** Opening DATASET EXTRACT block **

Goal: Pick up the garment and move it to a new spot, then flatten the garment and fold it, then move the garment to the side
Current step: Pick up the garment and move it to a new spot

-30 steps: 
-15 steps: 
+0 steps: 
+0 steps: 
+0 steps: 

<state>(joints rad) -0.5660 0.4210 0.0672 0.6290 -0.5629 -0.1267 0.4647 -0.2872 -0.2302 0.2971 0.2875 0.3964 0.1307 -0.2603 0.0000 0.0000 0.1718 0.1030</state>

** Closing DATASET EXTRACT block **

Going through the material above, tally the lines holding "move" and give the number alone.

2